Course schooling a cancer in racing
I read the Sunday Independent each weekend and must admit that, more often than not, I purchase it purely on the basis of a high-quality sports supplement. However, I was quite disappointed with your short piece last Sunday [Jan 2] in which John O'Brien wrote of the importance of owners' interests over those of the punters and feel compelled to take you up on a few points.
While I agree in the most part with your assertion, I do think that you missed out on an opportunity to ask some pertinent questions of the racing establishment. Such as: are horses always trying their best to win races?
My issue is this. While I agree that the well-being of a horse should take precedence over the interests of punters, punters, in general, are treated consistently with contempt by some owners, trainers and jockeys.
A jockey can come in after any race and give 101 excuses as to why the horse didn't win but he is never going to come out and say "well, we decided not to give him a hard time as this is just a stepping stone to bigger things". No, they wouldn't as this contravenes the rules of racing which are very, very poorly enforced in our country.
Horses not running on their merits and trainers using the racecourse as a schooling ground is a cancer that eats away at racing in Ireland and, thus far, other than the occasional slap on the back of the hand, no ban of a serious nature has been received.
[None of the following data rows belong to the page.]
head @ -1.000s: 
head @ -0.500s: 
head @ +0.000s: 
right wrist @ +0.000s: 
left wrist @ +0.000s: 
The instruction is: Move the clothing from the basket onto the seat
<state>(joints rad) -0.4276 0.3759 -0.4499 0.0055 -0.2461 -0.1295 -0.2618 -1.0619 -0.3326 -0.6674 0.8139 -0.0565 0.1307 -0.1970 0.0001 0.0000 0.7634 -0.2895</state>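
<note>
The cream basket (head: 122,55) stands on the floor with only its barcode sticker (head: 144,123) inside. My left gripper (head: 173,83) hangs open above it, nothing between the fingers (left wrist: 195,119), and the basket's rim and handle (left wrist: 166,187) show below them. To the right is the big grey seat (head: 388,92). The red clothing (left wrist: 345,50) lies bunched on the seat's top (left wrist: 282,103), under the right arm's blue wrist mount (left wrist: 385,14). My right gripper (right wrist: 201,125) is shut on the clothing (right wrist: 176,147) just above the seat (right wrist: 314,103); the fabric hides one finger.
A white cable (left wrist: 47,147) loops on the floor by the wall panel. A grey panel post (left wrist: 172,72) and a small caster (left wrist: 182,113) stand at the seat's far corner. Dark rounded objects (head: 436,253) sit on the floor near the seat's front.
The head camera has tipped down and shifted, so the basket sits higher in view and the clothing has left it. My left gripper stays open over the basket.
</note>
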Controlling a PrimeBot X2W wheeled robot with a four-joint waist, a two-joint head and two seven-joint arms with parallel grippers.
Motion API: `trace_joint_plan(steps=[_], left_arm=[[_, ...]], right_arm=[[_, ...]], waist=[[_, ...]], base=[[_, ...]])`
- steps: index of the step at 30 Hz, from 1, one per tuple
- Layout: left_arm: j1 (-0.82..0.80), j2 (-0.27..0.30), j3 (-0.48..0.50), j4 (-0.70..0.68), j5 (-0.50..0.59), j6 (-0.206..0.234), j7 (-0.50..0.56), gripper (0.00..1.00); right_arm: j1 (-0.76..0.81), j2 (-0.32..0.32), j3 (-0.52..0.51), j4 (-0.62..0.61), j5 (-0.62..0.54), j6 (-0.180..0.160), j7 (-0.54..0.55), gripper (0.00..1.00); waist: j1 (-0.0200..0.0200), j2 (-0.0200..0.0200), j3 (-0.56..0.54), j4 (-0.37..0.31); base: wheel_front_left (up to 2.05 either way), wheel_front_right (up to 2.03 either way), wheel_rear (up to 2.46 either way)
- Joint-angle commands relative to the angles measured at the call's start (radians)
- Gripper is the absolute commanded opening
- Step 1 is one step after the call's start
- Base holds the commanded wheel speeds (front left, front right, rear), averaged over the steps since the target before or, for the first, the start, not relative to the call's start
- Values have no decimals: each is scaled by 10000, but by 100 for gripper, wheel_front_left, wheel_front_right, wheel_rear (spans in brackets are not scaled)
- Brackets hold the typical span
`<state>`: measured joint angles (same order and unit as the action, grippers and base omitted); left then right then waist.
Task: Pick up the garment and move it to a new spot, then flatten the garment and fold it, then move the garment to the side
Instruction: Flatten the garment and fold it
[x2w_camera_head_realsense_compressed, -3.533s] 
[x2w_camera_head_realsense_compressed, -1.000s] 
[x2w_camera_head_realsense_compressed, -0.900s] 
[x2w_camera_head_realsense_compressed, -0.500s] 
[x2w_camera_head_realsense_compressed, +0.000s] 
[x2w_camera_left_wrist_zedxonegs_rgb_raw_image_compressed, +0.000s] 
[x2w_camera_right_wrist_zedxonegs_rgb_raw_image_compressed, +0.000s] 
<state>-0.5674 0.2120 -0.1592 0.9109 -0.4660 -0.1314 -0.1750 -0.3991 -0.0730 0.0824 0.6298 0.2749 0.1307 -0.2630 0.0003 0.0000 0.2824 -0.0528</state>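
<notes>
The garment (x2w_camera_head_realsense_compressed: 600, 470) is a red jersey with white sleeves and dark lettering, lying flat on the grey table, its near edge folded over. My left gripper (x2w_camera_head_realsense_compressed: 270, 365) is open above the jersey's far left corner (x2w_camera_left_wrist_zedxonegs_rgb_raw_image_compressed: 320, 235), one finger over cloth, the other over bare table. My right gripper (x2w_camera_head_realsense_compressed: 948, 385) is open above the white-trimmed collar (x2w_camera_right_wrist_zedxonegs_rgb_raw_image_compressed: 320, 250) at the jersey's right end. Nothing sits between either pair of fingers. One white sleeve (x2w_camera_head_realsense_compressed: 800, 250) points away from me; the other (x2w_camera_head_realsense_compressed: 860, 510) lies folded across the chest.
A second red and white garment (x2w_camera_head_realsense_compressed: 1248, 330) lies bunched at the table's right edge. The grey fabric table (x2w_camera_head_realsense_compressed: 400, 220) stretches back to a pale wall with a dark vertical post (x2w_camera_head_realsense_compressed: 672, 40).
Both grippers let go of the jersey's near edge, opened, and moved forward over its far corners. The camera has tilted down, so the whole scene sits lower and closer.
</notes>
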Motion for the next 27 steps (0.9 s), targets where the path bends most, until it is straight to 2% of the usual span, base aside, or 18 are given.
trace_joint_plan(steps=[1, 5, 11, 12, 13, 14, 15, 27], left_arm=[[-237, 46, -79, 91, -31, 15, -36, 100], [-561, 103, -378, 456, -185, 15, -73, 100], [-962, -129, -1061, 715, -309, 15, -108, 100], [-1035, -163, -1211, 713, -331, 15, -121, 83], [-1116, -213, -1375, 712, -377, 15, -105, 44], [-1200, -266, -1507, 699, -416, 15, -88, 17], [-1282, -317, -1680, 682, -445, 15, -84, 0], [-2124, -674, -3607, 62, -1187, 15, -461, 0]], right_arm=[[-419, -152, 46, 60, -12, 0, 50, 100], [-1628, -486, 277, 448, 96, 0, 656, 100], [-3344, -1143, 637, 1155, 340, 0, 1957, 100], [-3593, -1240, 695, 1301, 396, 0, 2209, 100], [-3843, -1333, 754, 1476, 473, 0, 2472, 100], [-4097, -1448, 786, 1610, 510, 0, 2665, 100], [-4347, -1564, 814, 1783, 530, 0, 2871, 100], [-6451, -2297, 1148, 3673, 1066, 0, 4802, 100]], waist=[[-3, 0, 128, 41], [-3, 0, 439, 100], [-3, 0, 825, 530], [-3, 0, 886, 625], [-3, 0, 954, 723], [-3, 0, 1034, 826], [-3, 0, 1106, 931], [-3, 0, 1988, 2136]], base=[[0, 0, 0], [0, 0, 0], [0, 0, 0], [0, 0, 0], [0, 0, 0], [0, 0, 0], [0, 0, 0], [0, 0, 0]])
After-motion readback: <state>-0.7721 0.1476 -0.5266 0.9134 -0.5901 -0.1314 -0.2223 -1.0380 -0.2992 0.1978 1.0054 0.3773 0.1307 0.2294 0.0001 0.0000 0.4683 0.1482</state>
Your statement that the racing industry would struggle, but survive, without punters, based on other countries' experiences, is a little naive. While in university, I completed my dissertation which was a study of the French horse racing industry. Yes, they had a very well regulated betting industry with independent bookmakers deemed illegal; however, up and down the country, it was French punters in cafes betting on a daily basis, using the pari-mutuel, whose money was making a very significant contribution to the industry, so in that regard, the punter was MORE important in these countries. However, they are now starting to open up the betting side in France as they can clearly see the financial benefits of having very healthy betting support.
Lastly, what are your thoughts on the emergence of the PR men for the bookmakers? Personally, I think it is outrageous that we can have a representative from a bookmaking firm (who only makes money when you lose money) going on radio, TV or other events and giving out betting advice and tips.
Sneer campaign doesn't add up
In Eamonn Sweeney's article about clichés of Irish sports reporting [Jan 2], entry number 49 was bizarre.
When Cristiano Ronaldo's popularity was at its peak three or four years ago, Mr Sweeney wrote an article in which he ridiculed RTE's soccer analysts and referred to them as 'dinosaurs' for suggesting that Ronaldo was not all he's cracked up to be.
Now he is suggesting that most people, presumably including himself, could see a long time ago that Ronaldo 'is a fraud who can't play football', as if it would be wrong to credit the RTE analysts for seeing it before everyone else. Is there any limit to the arrogance and smugness of this man? The condescending nature of his weekly column is an insult to the sports fans who read it, and even to some sportspeople he praises in it.
In relation to some of the other items on Sweeney's list, even if the article was somewhat tongue-in-cheek, I would suggest that, at the very least, when most sports journalists make comments they have the best intentions to offer honest insight and opinions. If he disagrees, Mr Sweeney should be capable of respecting a differing opinion to his own without resorting to sneering at them, even if he is fed up of hearing the same clichés over and over again.
Bertie pays his dues to the Blues
With reference to Eamonn Sweeney's article last week: 'No 30: Bertie Ahern is a fanatical fan of the Dubs. How else can you explain his willingness to make the long trek from Drumcondra to Croke Park at least three or four times a year.'
I don't like Bertie but he was at the Blue Stars games in Blanchardstown on New Year's Day and his face is regularly seen at Parnell Park for O'Byrne Cup and National League games.